# Benjamin Graham and Warren Buffett Model Stock Exchange

## Introduction:
* There are about 4000 stocks which are actively traded on the stock exchanges at BSE and NSE.
* We can extract public financial data from sites like to find which are the fundamentally strong stocks. 
* On what stocks would the father of value investing, Benjamin Graham and Warren Buffett the most successful investors in the world make their investments on.

## Benjamin Graham and Warren Buffett Model:
1. **Step 1:** Filtering out all companies with sales less than Rs 250 cr. Companies with sales lower than this are very small companies and might not have the business stability and access to finance that is required for a safe investment. This eliminates the basic business risk.
2. **Step 2:** Filtering out all companies with debt to equity greater than 30%. Companies with low leverage are safer.
3. **Step 3:** Filtering out all companies with interest coverage ratio of less than 4. Companies with high interest coverage ratio have a highly reduced bankruptcy risk.
4. **Step 4:** Filtering out all companies with ROE less than 15% since they are earning less than their cost of capital. High ROE companies have a robust business model, which generates increased earnings for the company typically.
5. **Step 5:** Filtering out all companies with PE ratio greater than 25 since they are too expensive even for a high-quality company.
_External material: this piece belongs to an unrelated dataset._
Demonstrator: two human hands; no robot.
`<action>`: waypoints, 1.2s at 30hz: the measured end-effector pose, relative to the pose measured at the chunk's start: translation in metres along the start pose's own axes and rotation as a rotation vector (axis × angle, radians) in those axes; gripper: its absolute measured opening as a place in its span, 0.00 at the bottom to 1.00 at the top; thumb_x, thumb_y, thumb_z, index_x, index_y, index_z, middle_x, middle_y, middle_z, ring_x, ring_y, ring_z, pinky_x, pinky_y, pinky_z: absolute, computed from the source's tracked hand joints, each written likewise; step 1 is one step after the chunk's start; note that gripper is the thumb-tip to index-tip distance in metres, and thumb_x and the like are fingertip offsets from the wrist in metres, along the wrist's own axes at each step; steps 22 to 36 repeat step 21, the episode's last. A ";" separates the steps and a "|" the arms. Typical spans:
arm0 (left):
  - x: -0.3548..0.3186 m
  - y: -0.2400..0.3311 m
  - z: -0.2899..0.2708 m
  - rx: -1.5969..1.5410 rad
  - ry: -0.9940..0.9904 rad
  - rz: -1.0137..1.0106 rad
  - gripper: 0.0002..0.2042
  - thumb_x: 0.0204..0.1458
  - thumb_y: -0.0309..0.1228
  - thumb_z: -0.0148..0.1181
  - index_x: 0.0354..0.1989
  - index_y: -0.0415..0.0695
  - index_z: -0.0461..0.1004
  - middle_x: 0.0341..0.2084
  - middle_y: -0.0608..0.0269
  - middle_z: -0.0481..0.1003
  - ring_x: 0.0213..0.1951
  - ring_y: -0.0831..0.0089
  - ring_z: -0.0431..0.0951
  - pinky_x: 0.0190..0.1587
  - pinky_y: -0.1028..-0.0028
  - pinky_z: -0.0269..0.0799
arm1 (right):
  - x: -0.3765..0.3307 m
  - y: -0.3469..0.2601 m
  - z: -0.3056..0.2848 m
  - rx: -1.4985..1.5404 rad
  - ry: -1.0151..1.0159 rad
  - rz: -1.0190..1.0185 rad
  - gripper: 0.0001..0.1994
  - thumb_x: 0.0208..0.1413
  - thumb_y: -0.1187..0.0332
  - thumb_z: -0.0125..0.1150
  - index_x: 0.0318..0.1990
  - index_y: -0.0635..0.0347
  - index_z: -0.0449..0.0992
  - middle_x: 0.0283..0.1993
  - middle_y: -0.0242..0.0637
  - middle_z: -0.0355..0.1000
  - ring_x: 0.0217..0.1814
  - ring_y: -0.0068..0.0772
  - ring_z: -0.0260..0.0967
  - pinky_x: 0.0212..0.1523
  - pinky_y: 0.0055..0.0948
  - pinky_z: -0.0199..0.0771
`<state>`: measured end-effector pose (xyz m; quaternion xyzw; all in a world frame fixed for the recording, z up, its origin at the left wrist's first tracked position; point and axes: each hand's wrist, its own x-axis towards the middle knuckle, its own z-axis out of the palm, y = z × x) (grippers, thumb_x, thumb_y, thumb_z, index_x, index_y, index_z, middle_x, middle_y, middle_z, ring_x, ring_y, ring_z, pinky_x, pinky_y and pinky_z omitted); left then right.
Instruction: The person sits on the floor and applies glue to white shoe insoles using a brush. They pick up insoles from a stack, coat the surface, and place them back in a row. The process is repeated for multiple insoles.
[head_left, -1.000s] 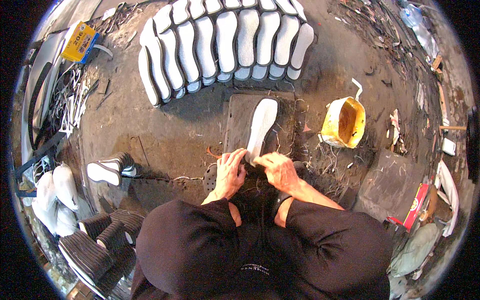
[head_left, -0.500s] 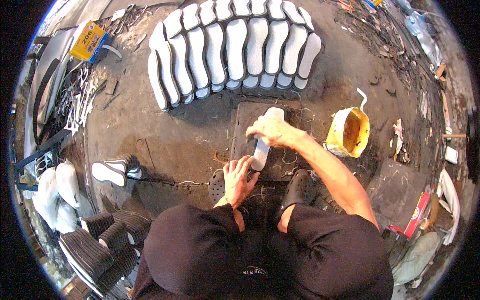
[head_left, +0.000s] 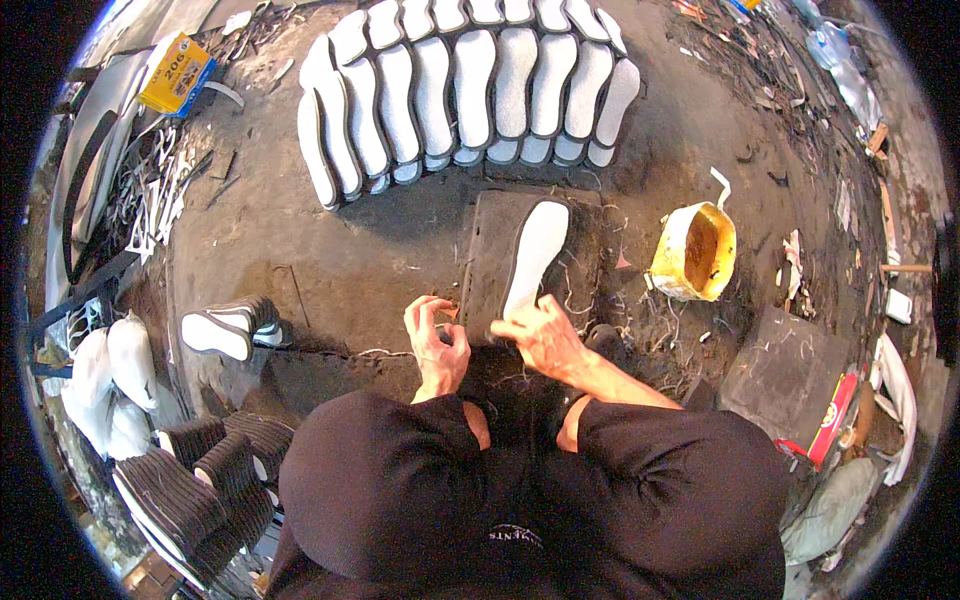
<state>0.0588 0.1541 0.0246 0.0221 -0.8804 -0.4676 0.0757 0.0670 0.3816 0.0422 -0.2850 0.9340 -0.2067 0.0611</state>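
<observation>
A white shoe sole (head_left: 537,250) with a dark rim lies on a dark square board (head_left: 490,225) in front of me, its wide end pointing away. My right hand (head_left: 548,342) is at the narrow near end of this sole, partly covering it, with fingers stretched to the left and slightly blurred. Left of the board's near edge, my left hand (head_left: 438,348) is raised with its fingers curved and apart, and nothing shows in it. It does not touch the sole.
Beyond the board, overlapping white soles (head_left: 432,100) lie in curved rows. A yellow tub of brownish stuff (head_left: 695,255) with a white handle stands to the right. Stacked dark soles (head_left: 190,500) and a small sole stack (head_left: 225,330) lie left. Scraps (head_left: 165,205) litter the left side.
My right hand has moved from the sole's middle to its near end, uncovering most of it. My left hand has come off the sole and moved left.
</observation>
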 end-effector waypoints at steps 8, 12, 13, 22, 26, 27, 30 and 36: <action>-0.011 0.006 0.031 0.012 -0.233 0.084 0.32 0.48 0.29 0.76 0.65 0.42 0.73 0.61 0.44 0.73 0.67 0.44 0.70 0.73 0.50 0.67 | -0.059 0.067 -0.119 0.877 0.807 0.808 0.16 0.78 0.63 0.63 0.62 0.64 0.81 0.59 0.37 0.84 0.62 0.32 0.78 0.65 0.38 0.79; -0.005 0.030 0.053 0.085 -0.385 0.175 0.47 0.46 0.36 0.83 0.75 0.40 0.63 0.63 0.40 0.69 0.66 0.42 0.68 0.71 0.49 0.66 | -0.112 0.121 -0.181 -0.199 0.876 0.794 0.17 0.72 0.63 0.65 0.64 0.52 0.85 0.55 0.47 0.86 0.59 0.48 0.82 0.60 0.48 0.77; -0.006 0.031 0.061 0.091 -0.395 0.180 0.48 0.46 0.35 0.83 0.77 0.40 0.61 0.63 0.41 0.69 0.66 0.41 0.68 0.71 0.49 0.67 | -0.130 0.129 -0.177 -0.432 0.764 0.778 0.16 0.71 0.64 0.65 0.63 0.51 0.86 0.51 0.45 0.86 0.55 0.48 0.82 0.58 0.50 0.75; -0.008 0.017 0.055 -0.034 -0.367 0.115 0.49 0.50 0.33 0.81 0.80 0.39 0.58 0.69 0.41 0.68 0.70 0.40 0.67 0.74 0.51 0.66 | -0.105 0.039 -0.158 0.222 0.422 0.896 0.23 0.64 0.59 0.74 0.65 0.53 0.85 0.61 0.59 0.83 0.73 0.42 0.79 0.84 0.42 0.52; -0.008 0.017 0.055 -0.034 -0.367 0.115 0.49 0.50 0.33 0.81 0.80 0.39 0.58 0.69 0.41 0.68 0.70 0.40 0.67 0.74 0.51 0.66 | -0.105 0.039 -0.158 0.222 0.422 0.896 0.23 0.64 0.59 0.74 0.65 0.53 0.85 0.61 0.59 0.83 0.73 0.42 0.79 0.84 0.42 0.52; -0.008 0.017 0.055 -0.034 -0.367 0.115 0.49 0.50 0.33 0.81 0.80 0.39 0.58 0.69 0.41 0.68 0.70 0.40 0.67 0.74 0.51 0.66 | -0.105 0.039 -0.158 0.222 0.422 0.896 0.23 0.64 0.59 0.74 0.65 0.53 0.85 0.61 0.59 0.83 0.73 0.42 0.79 0.84 0.42 0.52; -0.008 0.017 0.055 -0.034 -0.367 0.115 0.49 0.50 0.33 0.81 0.80 0.39 0.58 0.69 0.41 0.68 0.70 0.40 0.67 0.74 0.51 0.66 | -0.105 0.039 -0.158 0.222 0.422 0.896 0.23 0.64 0.59 0.74 0.65 0.53 0.85 0.61 0.59 0.83 0.73 0.42 0.79 0.84 0.42 0.52; -0.008 0.017 0.055 -0.034 -0.367 0.115 0.49 0.50 0.33 0.81 0.80 0.39 0.58 0.69 0.41 0.68 0.70 0.40 0.67 0.74 0.51 0.66 | -0.105 0.039 -0.158 0.222 0.422 0.896 0.23 0.64 0.59 0.74 0.65 0.53 0.85 0.61 0.59 0.83 0.73 0.42 0.79 0.84 0.42 0.52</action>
This enables us to pick companies which are relatively cheaper as against their actual value. He points out that applying these filters enables us to reduce and even eliminate a lot of fundamental risks while ensuring a robust business model, strong earning potential and a good buying price.

## Implementation of the Model.

In [80]:
# importing required libraries

import requests
import re
from bs4 import BeautifulSoup
import pandas as pd
import numpy as np

In [81]:
# Read the data from the csv files

data=pd.read_csv("Companies.csv")
data.head()

Unnamed: 0,Company,Link
0,ADANIPORTS,https://www.moneycontrol.com/financials/adanip...
1,ASIANPAINT,https://www.moneycontrol.com/financials/asianp...
2,BAJAJ-AUTO,https://www.moneycontrol.com/financials/bajaja...
3,BAJFINANCE,https://www.moneycontrol.com/financials/bajajf...
4,BHARTIARTL,https://www.moneycontrol.com/financials/bharti...
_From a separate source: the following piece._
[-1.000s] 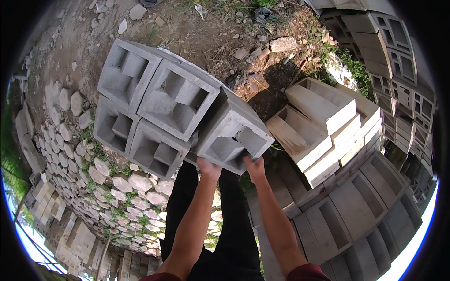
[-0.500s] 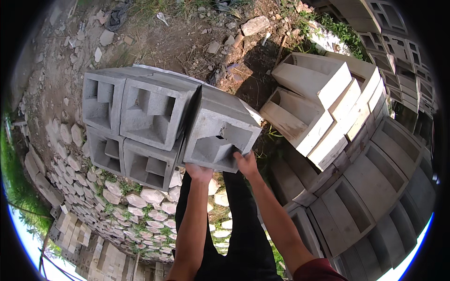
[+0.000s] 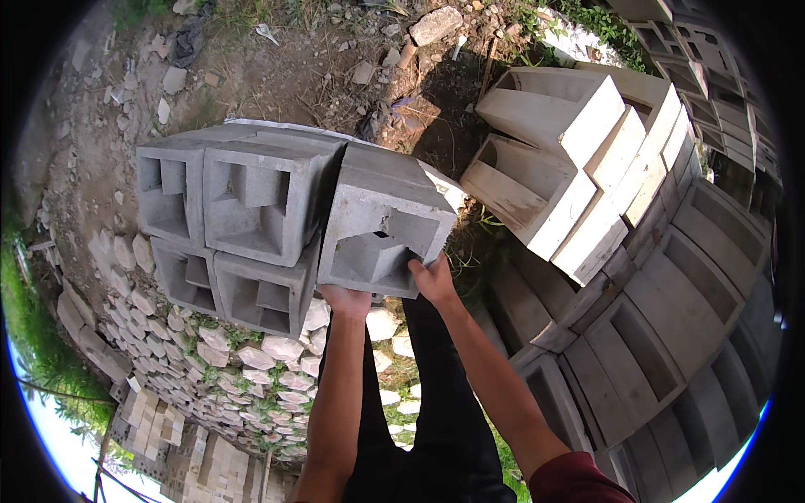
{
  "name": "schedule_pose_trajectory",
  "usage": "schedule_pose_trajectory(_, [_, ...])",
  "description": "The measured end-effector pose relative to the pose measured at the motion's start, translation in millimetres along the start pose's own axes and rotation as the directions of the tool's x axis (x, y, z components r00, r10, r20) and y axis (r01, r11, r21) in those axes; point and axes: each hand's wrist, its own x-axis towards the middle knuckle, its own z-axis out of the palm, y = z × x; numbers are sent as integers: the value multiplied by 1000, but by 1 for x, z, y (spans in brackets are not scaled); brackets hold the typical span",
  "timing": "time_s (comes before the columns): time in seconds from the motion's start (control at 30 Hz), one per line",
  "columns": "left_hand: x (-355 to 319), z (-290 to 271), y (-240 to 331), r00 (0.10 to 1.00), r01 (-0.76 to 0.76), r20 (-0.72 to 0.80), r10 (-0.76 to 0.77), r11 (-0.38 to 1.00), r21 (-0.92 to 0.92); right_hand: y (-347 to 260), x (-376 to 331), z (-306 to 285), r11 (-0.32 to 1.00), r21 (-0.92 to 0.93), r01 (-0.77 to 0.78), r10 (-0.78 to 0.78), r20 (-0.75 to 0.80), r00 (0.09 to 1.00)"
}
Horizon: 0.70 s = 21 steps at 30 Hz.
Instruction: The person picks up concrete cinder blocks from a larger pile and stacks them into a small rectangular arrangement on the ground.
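Note:
Both my hands hold a grey hollow concrete block (image 3: 387, 174) by its near end. My left hand (image 3: 345, 300) supports the bottom left edge, its fingers hidden beneath. At the lower right corner, my right hand (image 3: 433, 279) grips the wall, with the thumb reaching into the hollow. Directly left of this block stand several similar grey blocks in two layers, including an upper block (image 3: 295, 205) and a lower block (image 3: 277, 293). A narrow dark gap separates the held block from the upper neighbour. Whether its underside rests on anything is hidden.
Pale hollow blocks (image 3: 545, 109) are stacked at right, above rows of grey blocks (image 3: 625, 373) running toward me. Hexagonal paving stones (image 3: 281, 346) with grass between them cover the ground left of my legs. Dirt with rubble and a large stone (image 3: 436, 27) lies beyond.
The held block has straightened from its tilt and sits more nearly in line with the blocks on its left. Both hands have kept their grip. The whole view has shifted slightly.

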Motion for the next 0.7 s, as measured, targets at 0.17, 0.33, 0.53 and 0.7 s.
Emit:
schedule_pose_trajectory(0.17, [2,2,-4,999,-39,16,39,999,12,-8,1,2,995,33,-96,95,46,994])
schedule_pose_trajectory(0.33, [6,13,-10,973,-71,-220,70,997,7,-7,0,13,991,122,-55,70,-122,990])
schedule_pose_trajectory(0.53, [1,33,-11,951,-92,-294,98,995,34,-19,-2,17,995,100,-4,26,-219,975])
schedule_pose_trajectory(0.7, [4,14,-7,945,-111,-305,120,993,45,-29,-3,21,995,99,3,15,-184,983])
### Analysing the dataset / Data cleaning.

In [82]:
# Checking for null values

data.isnull().sum()

Company    0
Link       0
dtype: int64

In [83]:
data.info()

<class 'pandas.core.frame.DataFrame'>
RangeIndex: 41 entries, 0 to 40
Data columns (total 2 columns):
 #   Column   Non-Null Count  Dtype 
---  ------   --------------  ----- 
 0   Company  41 non-null     object
 1   Link     41 non-null     object
dtypes: object(2)
memory usage: 784.0+ bytes


In [84]:
data.describe()

Unnamed: 0,Company,Link
count,41,41
unique,41,41
top,DRREDDY,https://www.moneycontrol.com/financials/bharti...
freq,1,1


* The data looks clean and ready to be used.
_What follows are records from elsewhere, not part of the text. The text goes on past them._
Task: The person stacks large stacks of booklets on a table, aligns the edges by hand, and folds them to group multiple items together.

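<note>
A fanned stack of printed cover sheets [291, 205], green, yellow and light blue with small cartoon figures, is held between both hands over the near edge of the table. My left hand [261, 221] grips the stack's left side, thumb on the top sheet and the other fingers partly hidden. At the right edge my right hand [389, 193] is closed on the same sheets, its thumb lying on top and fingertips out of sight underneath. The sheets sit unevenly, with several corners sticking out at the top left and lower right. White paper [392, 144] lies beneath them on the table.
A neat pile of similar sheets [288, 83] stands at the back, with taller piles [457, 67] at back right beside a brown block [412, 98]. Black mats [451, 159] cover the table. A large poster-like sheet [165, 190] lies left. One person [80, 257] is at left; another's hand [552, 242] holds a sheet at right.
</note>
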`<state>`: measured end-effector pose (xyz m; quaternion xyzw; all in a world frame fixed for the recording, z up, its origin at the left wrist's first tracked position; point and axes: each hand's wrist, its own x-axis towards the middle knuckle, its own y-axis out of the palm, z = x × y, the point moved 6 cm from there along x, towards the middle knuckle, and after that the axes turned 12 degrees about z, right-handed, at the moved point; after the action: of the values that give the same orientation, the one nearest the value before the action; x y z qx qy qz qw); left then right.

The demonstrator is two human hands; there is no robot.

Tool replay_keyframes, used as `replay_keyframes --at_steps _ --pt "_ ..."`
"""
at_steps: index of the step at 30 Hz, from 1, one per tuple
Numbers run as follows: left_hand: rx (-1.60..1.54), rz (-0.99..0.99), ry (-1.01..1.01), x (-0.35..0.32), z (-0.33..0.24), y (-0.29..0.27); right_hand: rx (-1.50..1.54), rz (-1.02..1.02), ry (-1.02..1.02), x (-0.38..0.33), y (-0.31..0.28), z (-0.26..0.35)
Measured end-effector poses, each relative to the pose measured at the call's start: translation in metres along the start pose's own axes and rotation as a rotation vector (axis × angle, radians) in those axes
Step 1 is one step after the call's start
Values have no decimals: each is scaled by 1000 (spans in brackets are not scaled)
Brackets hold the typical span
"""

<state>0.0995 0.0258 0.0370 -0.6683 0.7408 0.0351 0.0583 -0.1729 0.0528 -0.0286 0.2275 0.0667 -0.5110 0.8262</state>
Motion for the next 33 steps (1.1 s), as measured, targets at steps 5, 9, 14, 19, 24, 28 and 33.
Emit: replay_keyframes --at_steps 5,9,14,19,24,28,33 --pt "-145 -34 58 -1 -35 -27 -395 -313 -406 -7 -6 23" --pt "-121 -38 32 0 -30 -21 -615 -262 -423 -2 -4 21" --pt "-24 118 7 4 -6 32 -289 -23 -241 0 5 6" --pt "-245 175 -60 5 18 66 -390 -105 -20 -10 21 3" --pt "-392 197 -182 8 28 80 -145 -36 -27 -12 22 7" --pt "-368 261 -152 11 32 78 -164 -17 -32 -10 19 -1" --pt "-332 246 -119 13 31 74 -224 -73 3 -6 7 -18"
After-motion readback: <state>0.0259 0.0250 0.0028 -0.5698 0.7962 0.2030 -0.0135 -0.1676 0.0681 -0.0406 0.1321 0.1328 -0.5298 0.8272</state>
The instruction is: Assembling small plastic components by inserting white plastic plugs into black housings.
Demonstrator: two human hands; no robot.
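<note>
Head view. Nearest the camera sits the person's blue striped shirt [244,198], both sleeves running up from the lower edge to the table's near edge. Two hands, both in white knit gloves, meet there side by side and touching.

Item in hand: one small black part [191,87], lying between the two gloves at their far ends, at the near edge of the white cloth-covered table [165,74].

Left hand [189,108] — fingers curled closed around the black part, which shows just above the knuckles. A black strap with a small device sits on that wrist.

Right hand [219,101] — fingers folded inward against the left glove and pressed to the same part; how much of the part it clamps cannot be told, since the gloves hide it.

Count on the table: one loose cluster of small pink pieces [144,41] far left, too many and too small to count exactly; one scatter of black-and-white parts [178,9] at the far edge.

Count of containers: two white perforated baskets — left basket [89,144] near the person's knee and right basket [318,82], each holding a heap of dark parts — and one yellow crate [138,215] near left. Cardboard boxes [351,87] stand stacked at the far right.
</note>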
### Extracting the links of the companies from the data.

**Note:** The data is being extracted from [Money Control Website](https://www.moneycontrol.com/)

In [85]:
companynames=list(data.iloc[:,0])
links=list(data.iloc[:,1])

#links for old format page
linkso=[]
for i in range(0,len(links)):
    a=links[i].find('VI')
    b=links[i][:a]+links[i][a+2:]
    linkso.append(b)

#links for profit-loss page
linkso_pl=[]
for i in range(0,len(linkso)):
    a=linkso[i].find('balance-sheet')
    b=linkso[i][:a]+'profit-loss'+linkso[i][a+13:]
    linkso_pl.append(b)

## Implementation of Step - 1 

### Scrapping Net Sales
<br>

**Note:** 
* As the details of net sales was not provided, the following banks were excluded from the file:
> HDFC bank, ICICI bank, Indusland bank, Kotak Mahindra Bank, Yes Bank, SBI
* As interestt cover ratio was not provided, the following were also excluded.
> Bajaj Finserv and Infosys 


In [None]:
netsales_list=[]
for i in range(0,len(linkso_pl)):
    pageold=requests.get(linkso_pl[i])
    soup = BeautifulSoup(pageold.text, 'html.parser')
    about=soup.findAll('table')
    about=str(about)
    a=re.findall('<td>Net Sales</td>\n.*</td>',about)
    netsales=re.findall('>[-+]?[0-9].*<',str(a))
    netsales=netsales[0][1:len(netsales[0])-1]
    if(netsales.find(',') != -1):
        b=netsales.find(',')
        netsales_list.append(float(netsales[:b]+netsales[b+1:]))
        b=-1
    else:
        netsales_list.append(float(netsales))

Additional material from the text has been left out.